• [Requirement]: The answer must be every line below that holds the word "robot".

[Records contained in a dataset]

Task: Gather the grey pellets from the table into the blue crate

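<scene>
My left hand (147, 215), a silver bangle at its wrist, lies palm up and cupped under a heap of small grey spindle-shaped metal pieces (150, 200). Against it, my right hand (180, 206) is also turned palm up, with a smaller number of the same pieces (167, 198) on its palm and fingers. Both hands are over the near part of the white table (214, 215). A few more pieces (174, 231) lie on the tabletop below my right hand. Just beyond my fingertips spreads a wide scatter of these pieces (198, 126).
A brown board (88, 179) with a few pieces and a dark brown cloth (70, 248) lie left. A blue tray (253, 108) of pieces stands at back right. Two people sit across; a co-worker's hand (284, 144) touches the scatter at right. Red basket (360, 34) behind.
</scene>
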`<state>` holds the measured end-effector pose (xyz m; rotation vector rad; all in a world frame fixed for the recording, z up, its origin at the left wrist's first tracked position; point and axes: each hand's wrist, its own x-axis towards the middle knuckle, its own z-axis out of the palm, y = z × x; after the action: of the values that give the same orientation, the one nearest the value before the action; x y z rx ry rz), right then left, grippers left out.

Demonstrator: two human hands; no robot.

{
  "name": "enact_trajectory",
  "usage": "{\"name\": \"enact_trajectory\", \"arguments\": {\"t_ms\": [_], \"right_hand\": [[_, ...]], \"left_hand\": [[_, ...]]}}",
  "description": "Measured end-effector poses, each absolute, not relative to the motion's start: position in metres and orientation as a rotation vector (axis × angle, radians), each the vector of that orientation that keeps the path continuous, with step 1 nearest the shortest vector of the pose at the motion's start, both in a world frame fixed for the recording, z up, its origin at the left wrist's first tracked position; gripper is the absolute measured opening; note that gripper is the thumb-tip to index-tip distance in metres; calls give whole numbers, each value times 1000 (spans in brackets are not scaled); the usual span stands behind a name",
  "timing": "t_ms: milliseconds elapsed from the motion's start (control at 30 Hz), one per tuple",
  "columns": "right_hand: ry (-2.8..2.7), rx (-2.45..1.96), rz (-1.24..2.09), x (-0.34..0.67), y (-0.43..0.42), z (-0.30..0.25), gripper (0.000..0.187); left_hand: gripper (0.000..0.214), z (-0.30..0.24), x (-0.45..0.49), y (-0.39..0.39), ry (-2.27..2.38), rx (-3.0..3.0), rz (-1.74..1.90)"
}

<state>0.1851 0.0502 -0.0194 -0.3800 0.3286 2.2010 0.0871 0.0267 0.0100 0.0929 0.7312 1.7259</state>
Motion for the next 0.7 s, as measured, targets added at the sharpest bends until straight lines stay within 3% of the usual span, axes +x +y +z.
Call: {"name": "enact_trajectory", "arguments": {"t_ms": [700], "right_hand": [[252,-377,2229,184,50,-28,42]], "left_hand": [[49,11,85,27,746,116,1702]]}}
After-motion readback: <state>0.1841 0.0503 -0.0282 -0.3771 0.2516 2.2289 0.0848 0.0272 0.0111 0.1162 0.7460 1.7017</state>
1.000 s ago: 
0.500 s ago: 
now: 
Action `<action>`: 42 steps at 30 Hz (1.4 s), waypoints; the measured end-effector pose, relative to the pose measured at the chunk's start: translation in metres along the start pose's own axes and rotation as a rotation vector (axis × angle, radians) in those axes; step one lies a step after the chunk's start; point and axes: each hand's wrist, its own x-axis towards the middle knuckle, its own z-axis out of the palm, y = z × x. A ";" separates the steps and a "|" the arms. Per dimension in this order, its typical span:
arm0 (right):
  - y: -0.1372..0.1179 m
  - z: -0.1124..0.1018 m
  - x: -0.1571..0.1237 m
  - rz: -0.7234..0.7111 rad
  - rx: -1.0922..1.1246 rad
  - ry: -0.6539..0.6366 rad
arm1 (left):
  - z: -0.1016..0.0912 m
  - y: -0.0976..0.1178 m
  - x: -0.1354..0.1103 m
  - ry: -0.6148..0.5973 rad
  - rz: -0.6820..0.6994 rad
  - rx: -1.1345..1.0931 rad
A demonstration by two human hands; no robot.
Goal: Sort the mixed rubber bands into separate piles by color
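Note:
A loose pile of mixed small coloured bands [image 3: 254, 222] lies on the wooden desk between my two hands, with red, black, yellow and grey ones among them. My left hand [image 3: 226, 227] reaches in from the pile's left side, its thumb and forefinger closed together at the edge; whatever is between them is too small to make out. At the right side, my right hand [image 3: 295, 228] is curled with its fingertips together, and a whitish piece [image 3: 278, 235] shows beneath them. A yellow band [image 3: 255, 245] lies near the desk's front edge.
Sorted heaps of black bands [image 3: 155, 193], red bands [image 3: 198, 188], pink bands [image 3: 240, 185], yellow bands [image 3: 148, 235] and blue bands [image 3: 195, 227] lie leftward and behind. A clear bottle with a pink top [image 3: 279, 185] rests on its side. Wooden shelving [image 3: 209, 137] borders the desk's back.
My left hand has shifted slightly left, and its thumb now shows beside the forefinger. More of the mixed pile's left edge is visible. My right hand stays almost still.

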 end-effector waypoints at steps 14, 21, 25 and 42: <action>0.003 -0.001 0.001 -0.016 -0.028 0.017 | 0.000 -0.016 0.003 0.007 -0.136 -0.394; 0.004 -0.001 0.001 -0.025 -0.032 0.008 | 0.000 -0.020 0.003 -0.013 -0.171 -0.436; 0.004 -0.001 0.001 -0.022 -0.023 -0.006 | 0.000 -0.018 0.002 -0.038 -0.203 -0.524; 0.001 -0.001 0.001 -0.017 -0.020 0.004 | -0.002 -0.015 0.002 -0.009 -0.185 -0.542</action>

• [Written reply]:
Demonstrator: two human hands; no robot.
A demonstration by two human hands; no robot.

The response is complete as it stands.